*What you should do*: Counting only lines of the listing below that hold the word "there", give the total and nothing else.

>>

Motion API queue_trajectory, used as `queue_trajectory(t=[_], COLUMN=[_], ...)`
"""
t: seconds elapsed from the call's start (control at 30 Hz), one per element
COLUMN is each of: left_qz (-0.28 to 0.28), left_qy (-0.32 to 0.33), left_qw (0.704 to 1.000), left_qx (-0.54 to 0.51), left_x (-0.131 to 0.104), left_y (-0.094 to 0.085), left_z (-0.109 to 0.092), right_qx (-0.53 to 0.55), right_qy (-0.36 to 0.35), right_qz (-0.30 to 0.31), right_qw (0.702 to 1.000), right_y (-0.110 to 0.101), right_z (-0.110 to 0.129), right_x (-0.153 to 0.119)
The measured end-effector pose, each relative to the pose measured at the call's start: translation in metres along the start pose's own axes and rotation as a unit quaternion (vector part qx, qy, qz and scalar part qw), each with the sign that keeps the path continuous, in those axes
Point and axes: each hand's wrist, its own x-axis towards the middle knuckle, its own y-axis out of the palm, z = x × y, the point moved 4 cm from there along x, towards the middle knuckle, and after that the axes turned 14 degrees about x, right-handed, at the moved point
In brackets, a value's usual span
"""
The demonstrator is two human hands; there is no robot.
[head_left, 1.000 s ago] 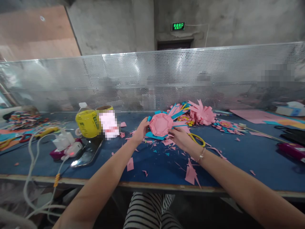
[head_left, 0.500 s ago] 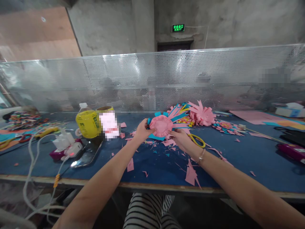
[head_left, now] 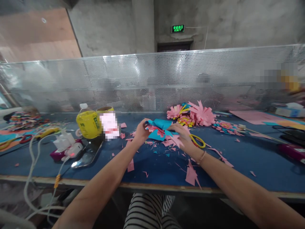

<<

*Result of this task*: 2